La question est donc très sérieusement lancée et semble désormais être abordée par toutes les disciplines académiques. Les séries ne sont plus qu’un « simple » amusement et les thèses à leurs propos se multiplient. En ce qui nous concerne, comme dans the lost room (SciFi ; 2006), nous pensons qu’il y a des « portes qu’il vaut mieux laisser fermées ». C’est la raison pour laquelle, a priori, il n’y aura pas de second ouvrage suite à cette première et unique saison.

Toutefois, en guise de conclusion à cet épisode « test », on signalera deux éléments importants : sur la forme, d’abord, le lecteur notera qu’après chaque contribution, les auteurs ont répondu à un questionnaire sur leurs séries préférées ; ce questionnaire dit des « 24 heures » a en effet été distribué aux participants de cette journée mancelle et il nous a semblé intéressant et sympathique de le publier ici. Sur le fond, enfin, c’est volontairement que l’un des pans des idées politiques n’a pas été traité et analysé ici : celui du droit et de l’expression parlementaires. En effet, au printemps 2013, pour la seconde manifestation des « 24 heures du Droit » (toujours à l’Université du Maine) c’est le thème suivant qui a été retenu : « Le(s) Parlement(s) à l’écran »[8].

Autrement dit, nous ne vous donnons pas rendez-vous pour une saison II … mais plutôt pour un spin-off !

Le Mans, 22 mai 2012

[1] Touzeil-Divina Mathieu, « Propos introductifs et juridico-bédéistes : entre Droit(s) et Bande(s) Dessinée(s) » in actes du colloque « Le Droit dans les bandes dessinées » (Lextenso ; 2012 ; p. 11 et s.).

[2] NB : on retiendra aux côtés des auteurs du Dictionnaire des séries télévisées comme définition d’une série, celle de « fiction à épisodes dont chaque épisode est indépendant mais partage avec l’ensemble (…) des personnages, des décors et / ou des thèmes récurrents » : Ahl Nils C. & Fau Benjamin (dir.), Dictionnaire des séries télévisées ; Paris, Rey ; 2011 ; p. 1000.

[3] Nous reprenons ici la doctrine à laquelle nous sommes fidèle du professeur Chevallier. On s’entendra en effet pour qualifier de démo-libéralisme la synthèse (devenue triomphante au XIXème siècle) des deux théories : démocratie et libéralisme. Cf. Chevallier Jean-Jacques, Histoire des idées politiques ; de l’Esprit des Lois (1748) à nos jours ; Paris, Les cours du Droit ; 1964 ; Fascicules I à III ; sp. II ; p. 93 et s.

[4] http://fr.tv.yahoo.com/blogs/series/friends-et-wikileaks-2739.html

[5] Cités en pleine interview politique et télévisée par le Président de la République, Nicolas Sarkozy (27 octobre 2011).

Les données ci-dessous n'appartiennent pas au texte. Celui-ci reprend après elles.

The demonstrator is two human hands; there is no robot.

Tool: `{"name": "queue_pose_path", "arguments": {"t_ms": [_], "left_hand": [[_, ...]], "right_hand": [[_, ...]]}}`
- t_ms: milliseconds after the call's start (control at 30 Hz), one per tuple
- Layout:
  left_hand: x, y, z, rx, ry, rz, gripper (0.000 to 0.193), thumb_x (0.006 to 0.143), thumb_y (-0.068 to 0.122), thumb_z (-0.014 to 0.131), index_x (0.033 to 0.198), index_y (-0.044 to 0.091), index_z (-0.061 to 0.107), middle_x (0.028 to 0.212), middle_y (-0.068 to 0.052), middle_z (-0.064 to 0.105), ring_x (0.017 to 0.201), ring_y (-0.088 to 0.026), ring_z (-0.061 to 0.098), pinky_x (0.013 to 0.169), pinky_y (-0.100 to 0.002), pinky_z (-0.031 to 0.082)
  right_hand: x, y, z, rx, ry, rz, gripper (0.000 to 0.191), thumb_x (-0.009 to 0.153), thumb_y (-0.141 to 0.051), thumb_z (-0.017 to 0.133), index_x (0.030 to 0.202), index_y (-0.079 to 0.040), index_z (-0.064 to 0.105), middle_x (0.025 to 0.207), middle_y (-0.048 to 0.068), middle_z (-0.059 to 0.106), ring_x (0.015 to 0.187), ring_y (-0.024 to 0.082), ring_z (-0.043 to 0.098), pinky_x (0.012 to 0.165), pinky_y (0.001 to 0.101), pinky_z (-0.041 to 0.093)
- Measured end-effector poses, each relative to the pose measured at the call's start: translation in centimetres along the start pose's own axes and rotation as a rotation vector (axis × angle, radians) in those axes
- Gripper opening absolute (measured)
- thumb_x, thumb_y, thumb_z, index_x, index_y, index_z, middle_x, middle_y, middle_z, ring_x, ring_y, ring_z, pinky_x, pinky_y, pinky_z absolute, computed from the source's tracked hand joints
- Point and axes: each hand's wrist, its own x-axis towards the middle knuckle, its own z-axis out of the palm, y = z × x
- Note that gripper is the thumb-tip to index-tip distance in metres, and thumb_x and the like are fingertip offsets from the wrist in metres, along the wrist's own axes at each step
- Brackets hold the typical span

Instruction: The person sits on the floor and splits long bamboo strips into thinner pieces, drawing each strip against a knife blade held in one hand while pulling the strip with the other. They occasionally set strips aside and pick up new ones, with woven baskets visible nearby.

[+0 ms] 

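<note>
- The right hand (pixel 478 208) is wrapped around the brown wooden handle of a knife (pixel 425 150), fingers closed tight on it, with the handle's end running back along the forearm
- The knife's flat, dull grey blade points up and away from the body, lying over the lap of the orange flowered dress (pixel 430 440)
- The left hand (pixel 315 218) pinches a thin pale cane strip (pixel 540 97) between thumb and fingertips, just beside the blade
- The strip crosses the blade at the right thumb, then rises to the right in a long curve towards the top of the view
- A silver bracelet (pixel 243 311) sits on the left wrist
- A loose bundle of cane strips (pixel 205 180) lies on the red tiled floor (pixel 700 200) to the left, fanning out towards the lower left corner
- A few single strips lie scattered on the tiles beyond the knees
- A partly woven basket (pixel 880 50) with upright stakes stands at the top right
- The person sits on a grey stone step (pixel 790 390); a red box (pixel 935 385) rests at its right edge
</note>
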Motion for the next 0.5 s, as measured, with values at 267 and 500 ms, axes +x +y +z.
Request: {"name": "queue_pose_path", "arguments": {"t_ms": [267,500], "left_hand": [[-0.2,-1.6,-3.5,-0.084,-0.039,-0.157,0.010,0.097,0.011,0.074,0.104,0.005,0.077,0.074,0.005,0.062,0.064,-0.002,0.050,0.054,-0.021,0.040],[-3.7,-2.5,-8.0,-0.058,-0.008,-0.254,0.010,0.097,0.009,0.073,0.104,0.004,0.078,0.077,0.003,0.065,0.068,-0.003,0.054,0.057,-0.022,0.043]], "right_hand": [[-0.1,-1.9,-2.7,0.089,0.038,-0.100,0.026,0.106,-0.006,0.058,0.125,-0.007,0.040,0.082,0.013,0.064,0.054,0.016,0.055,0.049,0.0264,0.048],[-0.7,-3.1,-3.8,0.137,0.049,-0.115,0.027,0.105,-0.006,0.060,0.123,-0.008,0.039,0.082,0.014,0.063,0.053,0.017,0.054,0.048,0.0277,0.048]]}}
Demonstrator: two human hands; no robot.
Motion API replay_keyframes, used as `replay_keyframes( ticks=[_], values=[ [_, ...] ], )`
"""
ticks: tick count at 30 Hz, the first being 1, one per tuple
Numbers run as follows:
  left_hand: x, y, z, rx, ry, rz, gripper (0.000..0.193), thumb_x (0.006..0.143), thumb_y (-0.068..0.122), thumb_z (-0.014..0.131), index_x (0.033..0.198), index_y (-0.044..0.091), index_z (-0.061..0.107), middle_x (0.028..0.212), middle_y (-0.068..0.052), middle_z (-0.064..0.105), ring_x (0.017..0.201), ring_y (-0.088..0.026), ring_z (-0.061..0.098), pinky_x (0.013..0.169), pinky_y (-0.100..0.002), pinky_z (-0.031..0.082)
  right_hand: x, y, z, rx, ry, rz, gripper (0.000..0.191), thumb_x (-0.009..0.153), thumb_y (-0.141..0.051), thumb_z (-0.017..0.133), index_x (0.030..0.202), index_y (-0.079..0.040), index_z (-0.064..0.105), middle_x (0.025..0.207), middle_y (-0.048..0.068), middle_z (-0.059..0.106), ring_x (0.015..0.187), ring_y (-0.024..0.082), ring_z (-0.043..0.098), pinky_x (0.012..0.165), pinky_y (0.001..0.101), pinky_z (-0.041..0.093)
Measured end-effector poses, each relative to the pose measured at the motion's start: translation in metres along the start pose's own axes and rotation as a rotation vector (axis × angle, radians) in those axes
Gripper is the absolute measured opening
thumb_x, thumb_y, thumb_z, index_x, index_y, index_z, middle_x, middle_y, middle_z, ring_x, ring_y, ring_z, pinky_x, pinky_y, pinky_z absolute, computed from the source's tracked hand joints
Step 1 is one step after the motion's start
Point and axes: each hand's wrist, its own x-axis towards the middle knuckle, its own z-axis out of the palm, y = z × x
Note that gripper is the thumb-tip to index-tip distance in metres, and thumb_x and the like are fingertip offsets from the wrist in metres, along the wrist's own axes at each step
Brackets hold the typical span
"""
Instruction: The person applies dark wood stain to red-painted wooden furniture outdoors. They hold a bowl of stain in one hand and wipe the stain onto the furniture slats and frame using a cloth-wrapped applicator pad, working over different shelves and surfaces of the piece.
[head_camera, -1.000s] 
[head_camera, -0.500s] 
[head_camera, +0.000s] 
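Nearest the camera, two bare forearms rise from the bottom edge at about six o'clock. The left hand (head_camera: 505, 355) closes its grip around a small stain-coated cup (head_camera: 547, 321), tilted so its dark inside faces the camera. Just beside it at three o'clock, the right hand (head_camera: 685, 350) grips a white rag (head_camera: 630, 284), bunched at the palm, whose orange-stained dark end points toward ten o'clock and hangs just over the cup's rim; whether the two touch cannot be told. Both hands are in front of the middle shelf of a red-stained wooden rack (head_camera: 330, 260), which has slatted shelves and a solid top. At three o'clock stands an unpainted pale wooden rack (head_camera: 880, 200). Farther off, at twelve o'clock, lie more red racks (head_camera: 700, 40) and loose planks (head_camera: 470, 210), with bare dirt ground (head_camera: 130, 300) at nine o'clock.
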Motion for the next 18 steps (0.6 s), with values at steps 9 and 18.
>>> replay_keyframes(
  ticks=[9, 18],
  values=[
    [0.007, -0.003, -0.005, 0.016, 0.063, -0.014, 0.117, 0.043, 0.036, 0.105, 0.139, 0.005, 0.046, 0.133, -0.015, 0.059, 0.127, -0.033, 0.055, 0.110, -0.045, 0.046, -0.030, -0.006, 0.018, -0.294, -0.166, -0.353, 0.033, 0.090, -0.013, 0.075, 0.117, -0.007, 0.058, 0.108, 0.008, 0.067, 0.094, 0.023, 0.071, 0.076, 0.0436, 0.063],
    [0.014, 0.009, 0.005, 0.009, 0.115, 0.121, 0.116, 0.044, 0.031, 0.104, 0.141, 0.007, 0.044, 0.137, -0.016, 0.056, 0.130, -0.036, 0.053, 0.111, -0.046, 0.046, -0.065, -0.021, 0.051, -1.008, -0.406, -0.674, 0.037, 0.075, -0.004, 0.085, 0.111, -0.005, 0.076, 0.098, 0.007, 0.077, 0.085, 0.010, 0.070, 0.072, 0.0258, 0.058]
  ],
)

[6] Il est impossible de ne pas citer à cet égard la très belle étude de notre collègue Alexandre Ciaudo, « Essai sur un système juridique d’il y a moins longtemps, dans une contrée pas si lointaine » (http://www.blogdroitadministratif.net). L’auteur y détaille notamment la personnification du et des pouvoirs à travers Arthur.

[7] On pense ainsi et notamment aux colloques : « Les séries télévisées américaines contemporaines : entre la fiction, les faits et le réel » tenu en mai 2011 à l’Université Paris 7 ou à celui intitulé « Histoire et fiction dans les séries télévisuelles » (Paris, juin 2012).

[8] Raison pour laquelle, par exemple, une série comme A la maison blanche n’a pas été ici analysée (The West Wing ; NBC ; 1999-2006).